For example, let's say that we have a code fragment which wishes to read the first four bytes of data from a block. That might look like:

/*
 * Block acquired from cache here
 * 
 * Note that we do not check for NASD_CD_NZ below.
 * The reason for this, and an explanation of when that
 * check is and is not necessary, appears below.
 */

NASD_ODC_RLOCK_BLOCK_DATA(ent);

NASD_ODC_LOCK_BLOCK(ent);
nasd_odc_wait_not_busy_invalid(ent);
NASD_ODC_UNLOCK_BLOCK(ent);

printf("Bytes are: 0x%02x 0x%02x 0x%02x 0x%02x\n",
  ent->data.buf[0],
  ent->data.buf[1],
  ent->data.buf[2],
  ent->data.buf[3]);

NASD_ODC_RUNLOCK_BLOCK_DATA(ent);

/* indicate that we're done with the block here */

lru_flags

Another flags word in the cache entry structure is lru_flags. Operations on this word are protected by the LRU lock. The state represented by this word is entirely internal to the cache - code outside the cache mechanism itself should not be concerned with this. Values for this word include:
ValueMeaning
NASD_CL_ALLOC The data for this block is currently being allocated.
NASD_CL_NOALLOC The data allocation for this block failed.
NASD_CL_LRU_Q This block is enqueued on nasd_odc_lru.
NASD_CL_REMOVING This block is being ejected from the cache.
NASD_CL_DELETING This block is being deleted (valid only for inode blocks).
NASD_CL_FALLOC Force the allocation (recovery case for NASD_CL_NOALLOC).
NASD_CL_AERROR Forced allocation (NASD_CL_FALLOC) failed.
NASD_CL_WIRED This block may not be ejected from the cache.
The uses of these values will be explained in cache operation below.

dirty_flags

The current state of a block with respect to the dirty block tracking system is maintained in the dirty_flags field of its cache block. Access to this word is protected by a lock maintained by the dirty block tracking system (nasd_odc_dirtyq_lock). Values for this word are:
ValueMeaning
NASD_CR_DIRTY_Q This block is on the dirty list.
NASD_CR_DIRTYW_Q This block is on the dirty-write list.
NASD_CR_DIRTY This block is dirty.
The details of how dirty blocks are handled are described below in cache operation.

io_flags

This flags word exists for the use of the I/O module. Its contents, and the locking protocol for reading or altering them, are defined by that module. No one outside the I/O module should reference this field.

Cache operation

During initialization, the drive calls nasd_cache_init() to initialize the cache. At this time, nasd_odc_unusedq and nasd_odc_lru are initialized. Next, a hash table for looking up blocks that are currently in-core is initialized. This table has nasd_odc_buckets buckets, each of which has type nasd_odc_oq_t. The cache contains nasd_odc_size buckets, which are statically allocated at this time, and relegated to nasd_odc_unusedq. Finally, the dirty block tracker is initialized.
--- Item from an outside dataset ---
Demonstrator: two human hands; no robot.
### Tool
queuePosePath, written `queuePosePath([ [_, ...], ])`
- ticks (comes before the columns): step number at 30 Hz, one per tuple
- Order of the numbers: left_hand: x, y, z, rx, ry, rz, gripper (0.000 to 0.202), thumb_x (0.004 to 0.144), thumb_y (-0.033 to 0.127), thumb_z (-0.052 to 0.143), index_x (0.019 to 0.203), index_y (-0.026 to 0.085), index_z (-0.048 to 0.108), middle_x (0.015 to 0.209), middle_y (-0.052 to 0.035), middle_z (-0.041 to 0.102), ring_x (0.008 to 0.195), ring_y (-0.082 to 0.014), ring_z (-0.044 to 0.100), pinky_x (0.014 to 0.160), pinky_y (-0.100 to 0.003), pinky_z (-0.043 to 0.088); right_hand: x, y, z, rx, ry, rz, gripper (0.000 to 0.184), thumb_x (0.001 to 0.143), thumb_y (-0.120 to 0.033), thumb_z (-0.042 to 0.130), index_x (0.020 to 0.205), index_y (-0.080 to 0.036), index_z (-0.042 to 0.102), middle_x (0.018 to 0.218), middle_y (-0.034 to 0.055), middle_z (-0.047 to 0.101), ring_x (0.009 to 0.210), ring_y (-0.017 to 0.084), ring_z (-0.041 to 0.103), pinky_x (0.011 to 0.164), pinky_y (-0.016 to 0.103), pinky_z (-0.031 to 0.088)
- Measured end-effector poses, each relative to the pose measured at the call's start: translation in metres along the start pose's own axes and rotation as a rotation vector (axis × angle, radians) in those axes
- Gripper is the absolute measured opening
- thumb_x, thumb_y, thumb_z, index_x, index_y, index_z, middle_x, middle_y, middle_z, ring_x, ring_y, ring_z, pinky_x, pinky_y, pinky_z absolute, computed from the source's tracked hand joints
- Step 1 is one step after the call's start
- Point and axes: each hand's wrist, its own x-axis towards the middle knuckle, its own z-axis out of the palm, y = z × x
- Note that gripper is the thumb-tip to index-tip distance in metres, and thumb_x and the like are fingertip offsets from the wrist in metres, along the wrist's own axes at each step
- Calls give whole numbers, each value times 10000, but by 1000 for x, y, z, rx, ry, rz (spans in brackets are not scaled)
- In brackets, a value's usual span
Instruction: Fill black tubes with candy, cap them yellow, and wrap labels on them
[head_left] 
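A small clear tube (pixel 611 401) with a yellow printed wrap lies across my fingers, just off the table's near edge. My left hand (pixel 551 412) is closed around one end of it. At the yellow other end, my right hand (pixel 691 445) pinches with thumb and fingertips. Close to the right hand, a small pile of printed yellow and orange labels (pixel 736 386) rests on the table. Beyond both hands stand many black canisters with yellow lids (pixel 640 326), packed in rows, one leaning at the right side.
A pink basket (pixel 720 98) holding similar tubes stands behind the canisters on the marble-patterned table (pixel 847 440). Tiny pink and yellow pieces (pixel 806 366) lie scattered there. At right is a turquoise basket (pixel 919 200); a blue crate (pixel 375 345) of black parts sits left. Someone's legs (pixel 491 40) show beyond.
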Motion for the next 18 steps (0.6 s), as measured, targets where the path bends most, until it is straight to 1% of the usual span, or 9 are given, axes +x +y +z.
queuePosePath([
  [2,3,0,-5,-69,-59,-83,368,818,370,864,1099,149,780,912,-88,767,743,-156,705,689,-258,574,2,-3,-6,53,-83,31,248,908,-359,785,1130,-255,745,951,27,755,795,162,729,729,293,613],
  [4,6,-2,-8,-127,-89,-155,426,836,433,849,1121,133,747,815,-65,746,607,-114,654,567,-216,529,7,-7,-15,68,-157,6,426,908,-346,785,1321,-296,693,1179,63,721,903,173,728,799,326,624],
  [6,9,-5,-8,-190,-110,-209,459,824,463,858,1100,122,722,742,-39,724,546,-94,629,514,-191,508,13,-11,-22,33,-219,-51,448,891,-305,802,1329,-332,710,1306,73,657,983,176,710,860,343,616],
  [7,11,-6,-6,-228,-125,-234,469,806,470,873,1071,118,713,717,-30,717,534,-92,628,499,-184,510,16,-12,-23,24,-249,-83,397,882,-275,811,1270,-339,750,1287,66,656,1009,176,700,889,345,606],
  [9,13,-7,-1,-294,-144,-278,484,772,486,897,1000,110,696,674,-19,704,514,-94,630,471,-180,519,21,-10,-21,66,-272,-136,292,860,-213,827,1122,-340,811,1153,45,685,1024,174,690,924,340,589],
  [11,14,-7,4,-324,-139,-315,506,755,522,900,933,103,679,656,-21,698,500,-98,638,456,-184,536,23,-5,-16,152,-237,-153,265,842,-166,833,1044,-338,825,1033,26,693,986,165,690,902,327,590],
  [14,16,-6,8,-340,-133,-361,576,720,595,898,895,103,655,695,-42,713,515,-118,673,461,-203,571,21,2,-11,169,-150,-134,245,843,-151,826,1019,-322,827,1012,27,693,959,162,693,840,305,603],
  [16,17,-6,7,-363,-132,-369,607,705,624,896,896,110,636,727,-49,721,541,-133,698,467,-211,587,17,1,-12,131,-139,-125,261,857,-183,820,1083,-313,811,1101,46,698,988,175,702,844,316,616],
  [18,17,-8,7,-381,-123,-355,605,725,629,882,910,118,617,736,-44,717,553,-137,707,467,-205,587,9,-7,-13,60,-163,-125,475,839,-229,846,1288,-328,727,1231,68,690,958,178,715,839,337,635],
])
The most common way to retrieve a block from the cache is to call:

nasd_status_t nasd_odc_block_get(
  nasd_odc_ent_t   *node_ent,
  nasd_blkno_t      blkno,
  int               flags,
  nasd_odc_ent_t  **entp,
  int               type,
  nasd_odc_ent_t   *ichain)
node_ent is a pointer to an associated inode block, if any. This is relevant when finding object-data (NASD_ODC_T_DATA) or indirect (NASD_ODC_T_IND) blocks. blkno is the block number of this block. type is its block type. The block will be returned in *entp. ichain represents the I/O chain when I/O queueing is enabled; this will be explained below. Valid values for flags are:
FlagMeaning
NASD_ODC_L_FORCE If an entry for the block is not found in the cache, create it.
NASD_ODC_L_BLOCK The operation may block.
NASD_ODC_L_LOAD If the block is invalid (not yet fetched), launch the I/O to validate it if necessary.
NASD_ODC_L_MLOAD If the block is invalid (not yet fetched), mark it as requiring the fetch, queue it on ichain, and set NASD_CD_MBUSY in the block's data_flags.

Fundamentally, this operation may be thought of as being broken into two phases: getting the block, and performing any necessary I/O-related activity. These two parts are implemented by:

nasd_status_t nasd_odc_block_get_part1(
  nasd_odc_ent_t   *node_ent,
  nasd_blkno_t      blkno,
  int               flags,   nasd_odc_ent_t  **entp,
  int               type,
  nasd_odc_ent_t   *ichain,
  int              *crp)

nasd_status_t nasd_odc_block_get_part2(
  nasd_odc_ent_t   *node_ent,
  nasd_blkno_t      blkno,
  int               flags,
  nasd_odc_ent_t  **entp,
  int               type,
  nasd_odc_ent_t   *ichain,
  int              *crp)

with help from nasd_status_t nasd_odc_block_lookup(
  nasd_odc_ent_t   *node_ent,
  nasd_blkno_t      blkno,
  int               flags,
  nasd_odc_ent_t  **entp,
  int               type,
  int              *creatorp)
The first logical portion of this operation is finding the block in the cache, or adding it to the cache if it is not there and the user has specified NASD_ODC_L_FORCE. This activity is performed by nasd_odc_block_get_part1(). The first thing done by nasd_odc_block_get_part1() is a call to nasd_odc_block_lookup().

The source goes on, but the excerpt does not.